__What you have to do__
Retype the lines from the first one in the records down to the line containing "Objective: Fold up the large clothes", counting both, and leave out any pictures.

__The data__
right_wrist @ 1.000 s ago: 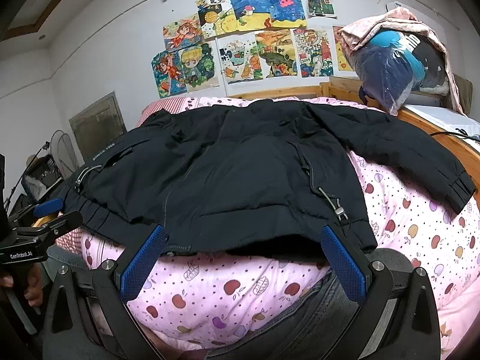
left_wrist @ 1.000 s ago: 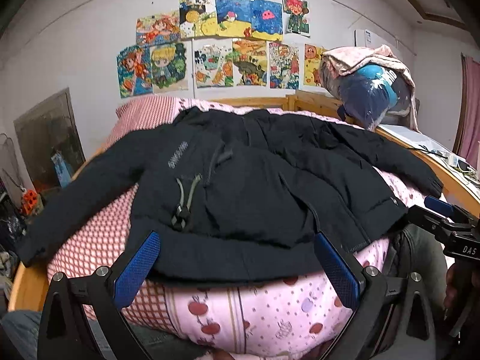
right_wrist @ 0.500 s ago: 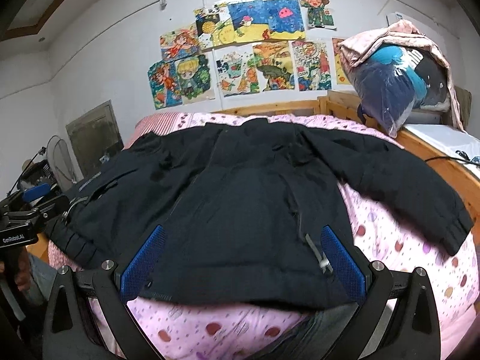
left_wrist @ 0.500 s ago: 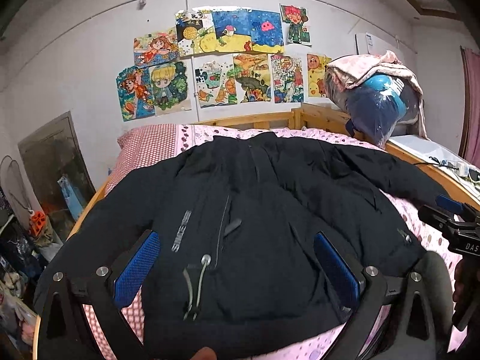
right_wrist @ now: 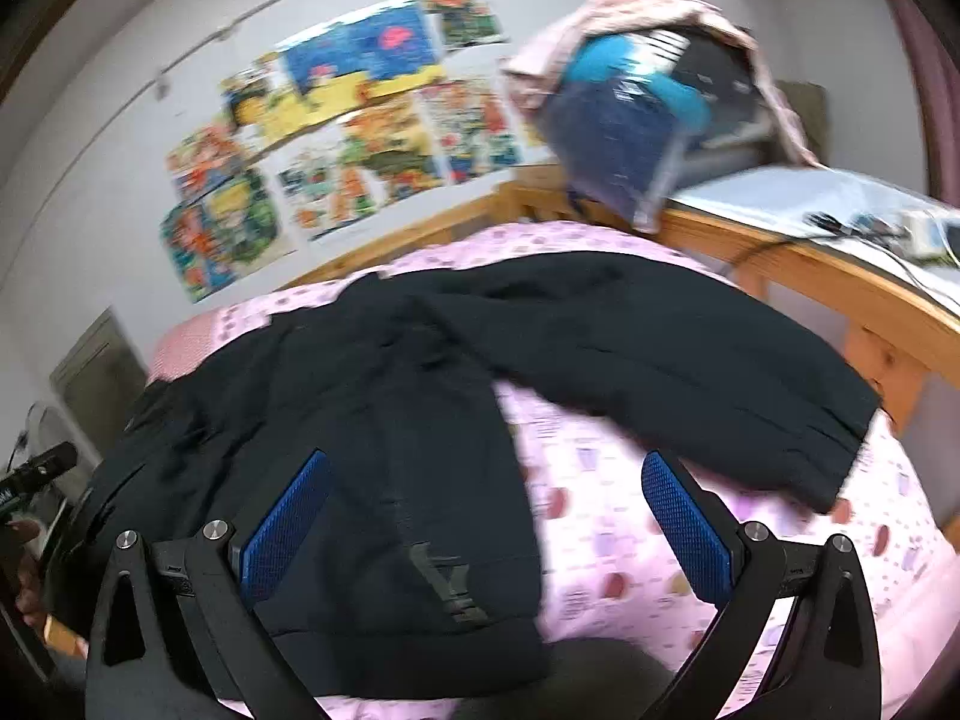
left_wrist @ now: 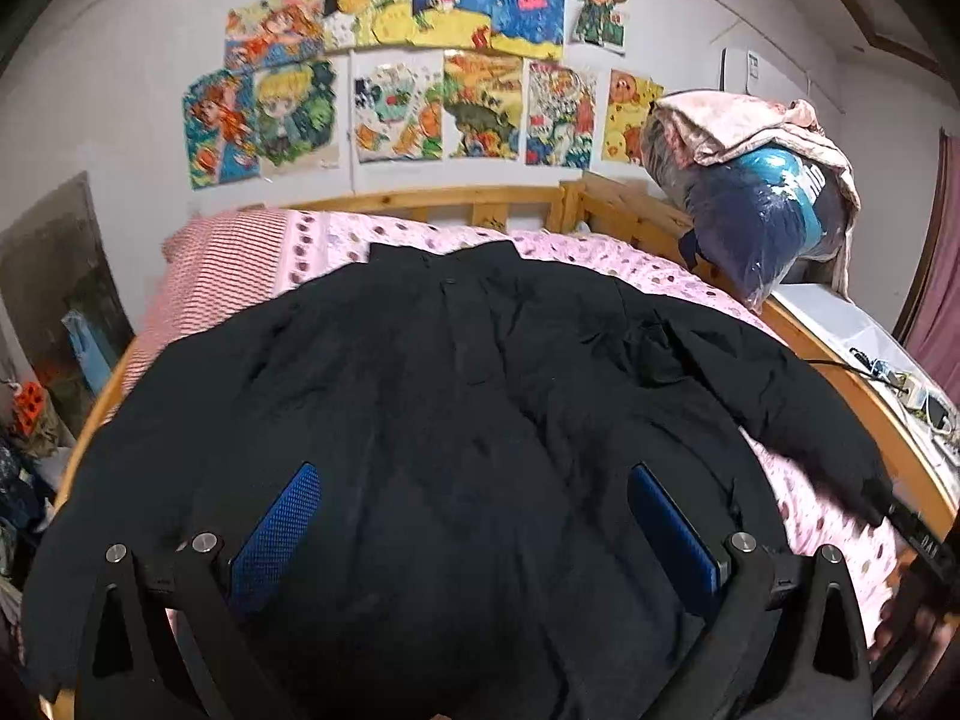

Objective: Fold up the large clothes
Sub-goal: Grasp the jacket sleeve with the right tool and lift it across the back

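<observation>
A large black jacket [left_wrist: 456, 420] lies spread flat, front up, on a bed with a pink dotted cover [left_wrist: 600, 252]. Its right sleeve [right_wrist: 690, 372] stretches toward the bed's right side, its left sleeve [left_wrist: 120, 480] toward the left edge. My left gripper [left_wrist: 474, 528] is open and empty, held above the jacket's lower body. My right gripper [right_wrist: 486, 516] is open and empty above the jacket's lower right hem and the cover beside it. The right gripper also shows at the right edge of the left wrist view [left_wrist: 918, 534], and the left gripper at the left edge of the right wrist view [right_wrist: 36, 474].
A wooden bed frame [left_wrist: 840, 384] rims the bed. A bagged bundle of bedding [left_wrist: 756, 204] sits on the far right corner. A white ledge with cables [right_wrist: 840, 210] runs along the right. Posters [left_wrist: 420, 60] cover the wall. Clutter stands on the floor at the left [left_wrist: 30, 414].
Both grippers have risen and moved forward over the bed, now looking down on the jacket. The right gripper has swung right toward the right sleeve. Both stay open.
</observation>
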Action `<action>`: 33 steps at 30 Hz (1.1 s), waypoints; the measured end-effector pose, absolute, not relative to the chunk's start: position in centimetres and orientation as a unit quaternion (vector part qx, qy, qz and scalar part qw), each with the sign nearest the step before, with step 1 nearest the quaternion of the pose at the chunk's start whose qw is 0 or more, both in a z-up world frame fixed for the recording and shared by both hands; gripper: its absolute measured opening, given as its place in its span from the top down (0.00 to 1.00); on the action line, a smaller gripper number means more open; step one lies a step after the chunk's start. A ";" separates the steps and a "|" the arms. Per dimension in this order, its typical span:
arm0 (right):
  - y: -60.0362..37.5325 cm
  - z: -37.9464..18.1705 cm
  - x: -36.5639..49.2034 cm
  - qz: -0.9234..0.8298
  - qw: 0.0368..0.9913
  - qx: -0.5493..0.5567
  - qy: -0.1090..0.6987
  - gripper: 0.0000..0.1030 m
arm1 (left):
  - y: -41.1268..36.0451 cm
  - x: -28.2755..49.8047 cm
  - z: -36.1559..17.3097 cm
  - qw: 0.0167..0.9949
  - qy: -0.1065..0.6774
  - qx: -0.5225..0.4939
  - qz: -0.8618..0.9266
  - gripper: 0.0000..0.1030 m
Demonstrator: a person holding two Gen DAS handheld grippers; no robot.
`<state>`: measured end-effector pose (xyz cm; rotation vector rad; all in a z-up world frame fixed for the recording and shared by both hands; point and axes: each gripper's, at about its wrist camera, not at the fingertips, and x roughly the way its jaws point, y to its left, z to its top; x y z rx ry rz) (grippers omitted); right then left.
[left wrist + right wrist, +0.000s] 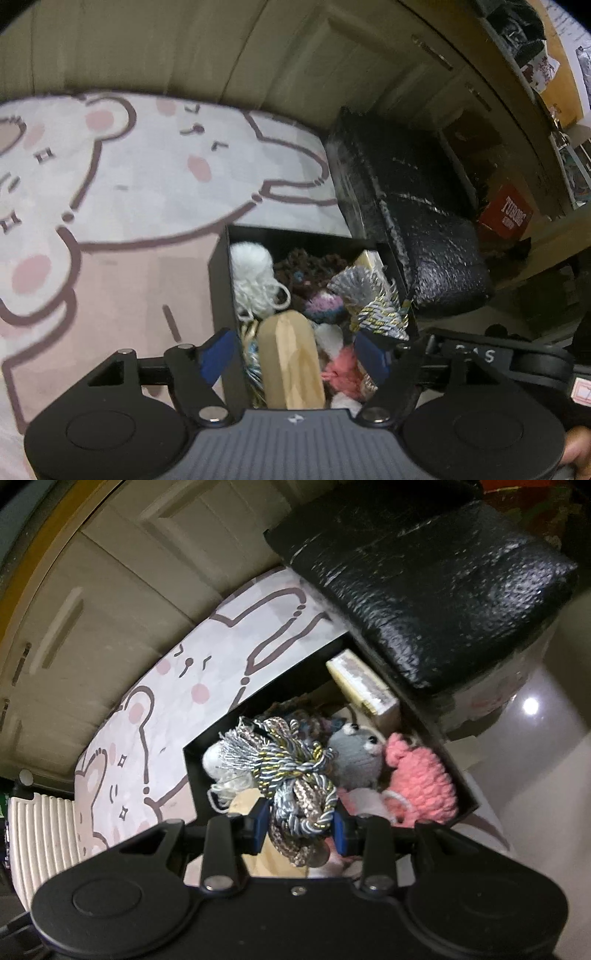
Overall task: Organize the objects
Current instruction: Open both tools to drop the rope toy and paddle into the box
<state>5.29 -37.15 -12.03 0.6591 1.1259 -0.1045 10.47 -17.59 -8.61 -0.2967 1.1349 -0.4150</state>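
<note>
Placing step judged underway: braided cord bundle point(299, 794) is clamped in right gripper point(300, 829) just above black box point(218, 273), left gripper point(295, 354) spread wide around wooden block point(290, 363) inside; release into box is needed next.

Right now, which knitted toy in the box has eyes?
The grey knitted toy, with two black bead eyes, sitting between the twisted cords and the pink knitted toy, which shows no face.
</note>
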 end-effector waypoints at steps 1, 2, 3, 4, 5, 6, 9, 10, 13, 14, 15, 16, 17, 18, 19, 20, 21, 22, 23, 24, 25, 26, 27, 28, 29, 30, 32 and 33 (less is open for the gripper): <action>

__Answer box__
right_wrist @ 1.000 s ago: 
left_wrist @ 1.000 s ago: 
right_wrist @ 0.500 s ago: 
left_wrist @ 0.500 s ago: 
right_wrist @ now: 
left_wrist @ now: 

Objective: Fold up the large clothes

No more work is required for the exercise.